EXERCISE DESCRIPTION: Each entry must be restated word for word.

(Records contained in a dataset)
◆ ◆ ◆ ◆

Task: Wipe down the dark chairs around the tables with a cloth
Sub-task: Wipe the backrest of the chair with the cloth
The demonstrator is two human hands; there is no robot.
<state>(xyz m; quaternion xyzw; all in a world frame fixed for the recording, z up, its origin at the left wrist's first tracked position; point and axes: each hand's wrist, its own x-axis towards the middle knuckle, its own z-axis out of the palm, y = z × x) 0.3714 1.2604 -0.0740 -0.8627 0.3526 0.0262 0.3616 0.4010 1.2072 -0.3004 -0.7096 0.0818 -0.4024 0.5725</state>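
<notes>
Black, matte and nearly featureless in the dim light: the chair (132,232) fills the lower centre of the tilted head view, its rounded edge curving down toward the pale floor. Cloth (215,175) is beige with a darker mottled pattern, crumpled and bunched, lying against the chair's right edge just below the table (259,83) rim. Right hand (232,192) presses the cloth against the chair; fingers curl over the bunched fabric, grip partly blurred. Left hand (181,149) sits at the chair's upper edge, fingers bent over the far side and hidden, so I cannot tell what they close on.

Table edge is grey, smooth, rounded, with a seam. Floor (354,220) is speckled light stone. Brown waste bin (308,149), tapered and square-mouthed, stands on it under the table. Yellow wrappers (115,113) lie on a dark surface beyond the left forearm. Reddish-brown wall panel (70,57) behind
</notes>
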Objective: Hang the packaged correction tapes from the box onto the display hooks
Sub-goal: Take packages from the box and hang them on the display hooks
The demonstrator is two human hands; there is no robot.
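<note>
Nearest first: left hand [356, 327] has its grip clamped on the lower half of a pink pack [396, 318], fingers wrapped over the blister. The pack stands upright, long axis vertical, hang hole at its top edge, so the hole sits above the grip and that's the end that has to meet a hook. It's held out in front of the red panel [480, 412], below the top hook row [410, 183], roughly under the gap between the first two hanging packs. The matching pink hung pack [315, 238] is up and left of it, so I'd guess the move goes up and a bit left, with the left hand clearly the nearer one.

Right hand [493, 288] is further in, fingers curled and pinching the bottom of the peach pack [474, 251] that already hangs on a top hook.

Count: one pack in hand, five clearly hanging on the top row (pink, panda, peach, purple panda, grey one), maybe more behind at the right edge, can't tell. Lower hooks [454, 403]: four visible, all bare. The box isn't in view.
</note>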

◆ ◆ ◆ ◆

SOLUTION FOR THIS TASK:
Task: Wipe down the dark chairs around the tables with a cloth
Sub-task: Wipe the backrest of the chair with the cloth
The demonstrator is two human hands; there is no robot.
<state>(xyz m; quaternion xyzw; all in a world frame fixed for the recording, z up, its origin at the left wrist's first tracked position; point and axes: each hand's wrist, its own x-axis towards the middle knuckle, its own z-axis out of the palm, y = z × x) 0.3714 1.2604 -0.0740 -0.8627 0.3526 0.0262 0.3616 0.4010 1.2072 -0.3004 -0.7096 0.0818 -0.4024 0.5725</state>
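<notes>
Black, matte and nearly featureless in the dim light: the chair (132,232) fills the lower centre of the tilted head view, its rounded edge curving down toward the pale floor. Cloth (215,175) is beige with a darker mottled pattern, crumpled and bunched, lying against the chair's right edge just below the table (259,83) rim. Right hand (232,192) presses the cloth against the chair; fingers curl over the bunched fabric, grip partly blurred. Left hand (181,149) sits at the chair's upper edge, fingers bent over the far side and hidden, so I cannot tell what they close on.

Table edge is grey, smooth, rounded, with a seam. Floor (354,220) is speckled light stone. Brown waste bin (308,149), tapered and square-mouthed, stands on it under the table. Yellow wrappers (115,113) lie on a dark surface beyond the left forearm. Reddish-brown wall panel (70,57) behind
</notes>
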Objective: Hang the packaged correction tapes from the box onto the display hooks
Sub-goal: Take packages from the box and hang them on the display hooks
The demonstrator is two human hands; there is no robot.
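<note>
Nearest first: left hand [356, 327] has its grip clamped on the lower half of a pink pack [396, 318], fingers wrapped over the blister. The pack stands upright, long axis vertical, hang hole at its top edge, so the hole sits above the grip and that's the end that has to meet a hook. It's held out in front of the red panel [480, 412], below the top hook row [410, 183], roughly under the gap between the first two hanging packs. The matching pink hung pack [315, 238] is up and left of it, so I'd guess the move goes up and a bit left, with the left hand clearly the nearer one.

Right hand [493, 288] is further in, fingers curled and pinching the bottom of the peach pack [474, 251] that already hangs on a top hook.

Count: one pack in hand, five clearly hanging on the top row (pink, panda, peach, purple panda, grey one), maybe more behind at the right edge, can't tell. Lower hooks [454, 403]: four visible, all bare. The box isn't in view.
</note>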

Nothing else belongs in this output.